▶ **ASSIGNMENT**
Within this material, state how many lines include the string "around". Reply with the number only.

▶ **SUPPLIED MATERIAL**
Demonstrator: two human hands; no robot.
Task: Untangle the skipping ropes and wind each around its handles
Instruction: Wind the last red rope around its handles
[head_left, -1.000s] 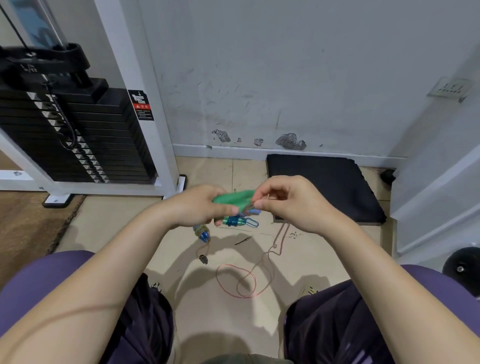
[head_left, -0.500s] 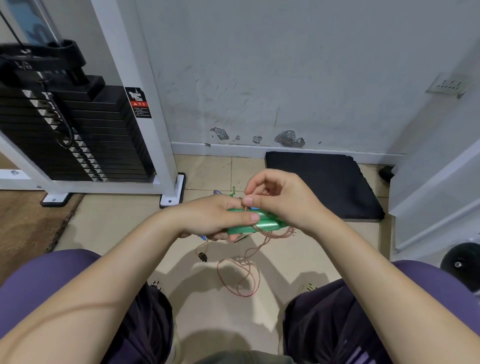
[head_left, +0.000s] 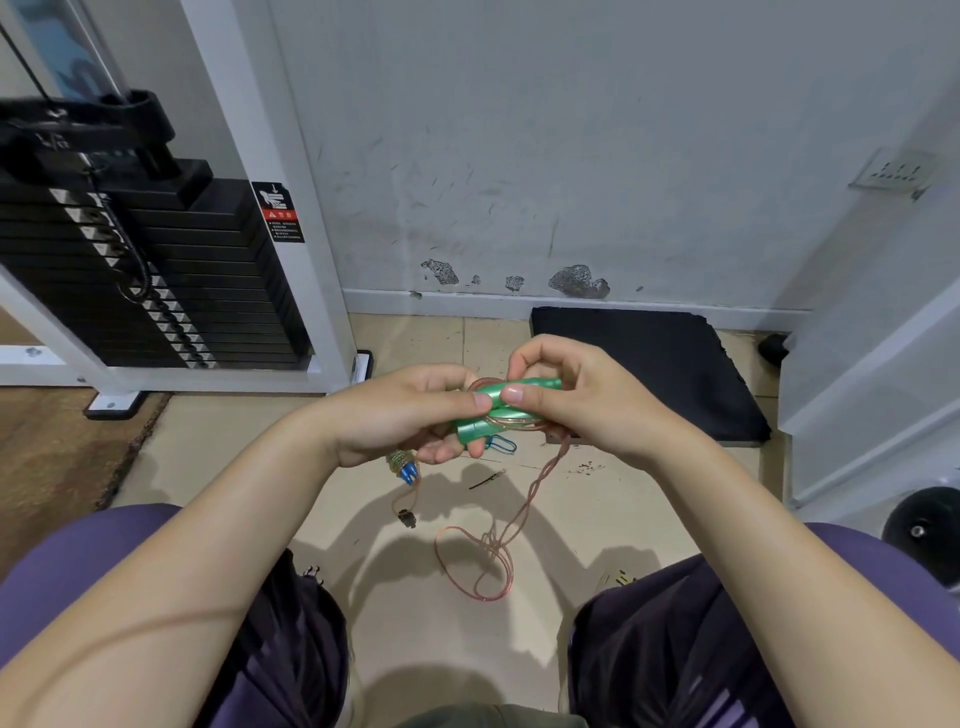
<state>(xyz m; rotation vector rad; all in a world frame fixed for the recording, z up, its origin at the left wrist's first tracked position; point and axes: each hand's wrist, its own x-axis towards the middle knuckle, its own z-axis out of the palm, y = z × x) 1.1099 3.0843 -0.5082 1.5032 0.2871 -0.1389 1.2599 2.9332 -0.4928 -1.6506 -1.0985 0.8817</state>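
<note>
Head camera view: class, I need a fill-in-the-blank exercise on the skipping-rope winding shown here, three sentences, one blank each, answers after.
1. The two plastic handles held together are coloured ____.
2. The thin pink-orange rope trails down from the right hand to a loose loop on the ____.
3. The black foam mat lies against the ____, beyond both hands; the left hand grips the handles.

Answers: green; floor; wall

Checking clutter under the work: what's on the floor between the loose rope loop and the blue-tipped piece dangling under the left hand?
Head view: mostly bare tile. A small black piece lies there, on a thin cord below the blue-tipped piece, left of the rope loop.
</note>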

▶ **EXERCISE RESULT**
2